Zulip Chat Archive

Stream: lean4

Topic: exporting and importing a `DiscrTree`


Scott Morrison (Apr 04 2023 at 00:57):

I'd like to experiment with doing some on-disk caching of the library_search cache. If I just want to write out a DiscrTree Name s to disk, where do I start?

Scott Morrison (Apr 04 2023 at 00:58):

I don't want to use environment extensions here, because the intention is to have a single cache for everything in mathlib. This will be a largish file; if we put it in environment extensions it would essentially be stored separately in every olean.

Mario Carneiro (Apr 04 2023 at 01:07):

assuming you want it to be memory mapped like oleans are, I don't think it is possible unless you make it a fake module so that you can get lean_save_module_data to do the heavy lifting

Mario Carneiro (Apr 04 2023 at 01:08):

It would be great if there was a lean API for the object_compactor

Gabriel Ebner (Apr 04 2023 at 01:13):

For testing purposes you can just unsafeCast to ModuleData and use readModuleData and saveModuleData.

Mario Carneiro (Apr 04 2023 at 01:13):

yeah I was just thinking about making an API which did that

Mario Carneiro (Apr 04 2023 at 01:28):

easy peasy:

import Std.Util.TermUnsafe

open Lean System

def pickle {α : Type} (path : FilePath) (x : α) (key : Name := by exact decl_name%) : IO Unit :=
  saveModuleData path key (unsafe unsafeCast x)

unsafe def unpickle (α : Type) (path : FilePath) : IO (α × CompactedRegion) := do
  let (x, region)  readModuleData path
  pure (unsafeCast x, region)

unsafe def withUnpickle [Monad m] [MonadLiftT IO m] {α β : Type}
    (path : FilePath) (f : α  m β) : m β := do
  let (x, region)  unpickle α path
  let r  f x
  region.free
  pure r

#eval do
  pickle "test.mylean" (3, 14)
  withUnpickle "test.mylean" fun x : Nat × Nat =>
    println! x -- (3, 14)

Gabriel Ebner (Apr 04 2023 at 01:29):

.anonymous is a bad choice in pickle. That will disable mmaping if you have more than one pickled object.
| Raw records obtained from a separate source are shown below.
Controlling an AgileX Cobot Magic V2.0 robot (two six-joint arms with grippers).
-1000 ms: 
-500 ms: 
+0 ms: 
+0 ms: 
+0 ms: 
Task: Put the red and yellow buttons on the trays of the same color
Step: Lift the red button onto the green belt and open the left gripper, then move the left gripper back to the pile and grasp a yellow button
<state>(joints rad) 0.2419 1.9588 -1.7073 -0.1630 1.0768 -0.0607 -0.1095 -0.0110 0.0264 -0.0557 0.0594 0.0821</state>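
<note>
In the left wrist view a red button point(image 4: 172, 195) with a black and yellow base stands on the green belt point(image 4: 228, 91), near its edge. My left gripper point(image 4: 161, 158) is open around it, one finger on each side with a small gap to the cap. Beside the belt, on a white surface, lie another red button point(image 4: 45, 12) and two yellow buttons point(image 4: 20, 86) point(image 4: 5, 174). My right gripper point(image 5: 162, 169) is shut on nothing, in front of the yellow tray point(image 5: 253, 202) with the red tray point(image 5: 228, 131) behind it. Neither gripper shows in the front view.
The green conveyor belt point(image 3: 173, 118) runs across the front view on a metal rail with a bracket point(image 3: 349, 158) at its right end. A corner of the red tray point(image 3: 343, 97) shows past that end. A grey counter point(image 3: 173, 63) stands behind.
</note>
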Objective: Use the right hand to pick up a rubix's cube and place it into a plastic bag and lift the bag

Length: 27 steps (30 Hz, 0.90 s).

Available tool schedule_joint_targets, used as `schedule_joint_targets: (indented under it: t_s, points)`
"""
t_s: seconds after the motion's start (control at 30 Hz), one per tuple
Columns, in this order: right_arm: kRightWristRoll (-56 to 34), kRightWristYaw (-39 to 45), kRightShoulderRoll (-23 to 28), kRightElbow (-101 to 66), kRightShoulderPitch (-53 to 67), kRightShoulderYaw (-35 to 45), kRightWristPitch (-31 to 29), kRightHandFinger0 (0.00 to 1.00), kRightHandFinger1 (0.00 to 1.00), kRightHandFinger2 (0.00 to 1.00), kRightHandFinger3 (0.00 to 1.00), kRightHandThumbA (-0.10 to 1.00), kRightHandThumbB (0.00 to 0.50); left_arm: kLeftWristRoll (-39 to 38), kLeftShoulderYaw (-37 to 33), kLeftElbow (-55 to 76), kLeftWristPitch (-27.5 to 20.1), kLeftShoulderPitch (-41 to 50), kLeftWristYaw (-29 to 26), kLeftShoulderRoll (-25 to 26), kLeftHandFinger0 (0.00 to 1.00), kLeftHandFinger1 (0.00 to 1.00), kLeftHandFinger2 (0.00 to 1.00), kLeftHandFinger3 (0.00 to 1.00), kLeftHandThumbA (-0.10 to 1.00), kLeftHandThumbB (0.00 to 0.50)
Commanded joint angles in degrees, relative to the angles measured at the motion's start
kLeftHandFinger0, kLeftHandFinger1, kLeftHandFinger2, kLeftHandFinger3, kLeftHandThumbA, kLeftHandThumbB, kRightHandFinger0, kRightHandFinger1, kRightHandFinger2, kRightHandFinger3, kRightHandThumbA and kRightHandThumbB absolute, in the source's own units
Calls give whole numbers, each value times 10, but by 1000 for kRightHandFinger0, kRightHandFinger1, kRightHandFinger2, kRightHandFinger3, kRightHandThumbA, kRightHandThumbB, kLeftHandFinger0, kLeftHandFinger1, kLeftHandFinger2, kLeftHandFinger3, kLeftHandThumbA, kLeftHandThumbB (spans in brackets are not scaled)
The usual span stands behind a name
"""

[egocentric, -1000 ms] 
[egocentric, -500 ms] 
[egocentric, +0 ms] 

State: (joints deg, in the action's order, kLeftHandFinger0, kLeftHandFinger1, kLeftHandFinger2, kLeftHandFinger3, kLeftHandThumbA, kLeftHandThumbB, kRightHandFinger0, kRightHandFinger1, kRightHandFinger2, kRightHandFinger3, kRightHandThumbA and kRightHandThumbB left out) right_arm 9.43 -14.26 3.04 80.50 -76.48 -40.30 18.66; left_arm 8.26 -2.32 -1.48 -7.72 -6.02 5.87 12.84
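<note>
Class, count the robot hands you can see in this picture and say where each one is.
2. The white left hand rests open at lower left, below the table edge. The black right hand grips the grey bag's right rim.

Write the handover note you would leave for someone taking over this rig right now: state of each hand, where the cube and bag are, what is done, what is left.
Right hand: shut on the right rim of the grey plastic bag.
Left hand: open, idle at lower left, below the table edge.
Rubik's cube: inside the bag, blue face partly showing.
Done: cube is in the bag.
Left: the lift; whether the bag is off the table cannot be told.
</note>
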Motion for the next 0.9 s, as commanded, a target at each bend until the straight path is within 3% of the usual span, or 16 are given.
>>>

Mario Carneiro (Apr 04 2023 at 01:30):

hm, yeah that is awkward. The user would need to provide a random seed

Gabriel Ebner (Apr 04 2023 at 01:31):

Or just a name, like `librarySearch.cache .

Mario Carneiro (Apr 04 2023 at 01:31):

heh, it could be decl_name%

Gabriel Ebner (Apr 04 2023 at 01:34):

I think in many cases you want to create more than pickle file per function. Like if you want to have one file per Lean module.

Mario Carneiro (Apr 04 2023 at 01:35):

well it's just the default, the user can override it to mix in their own key

Mario Carneiro (Apr 04 2023 at 01:36):

I don't think the other inputs make a good cache key

Scott Morrison (Apr 04 2023 at 02:23):

Wow, okay, this is pretty good. Building the entire DiscrTree for currently mathlib4 takes about 47 seconds. Pickling it takes about 15, unpickling it is essential instant.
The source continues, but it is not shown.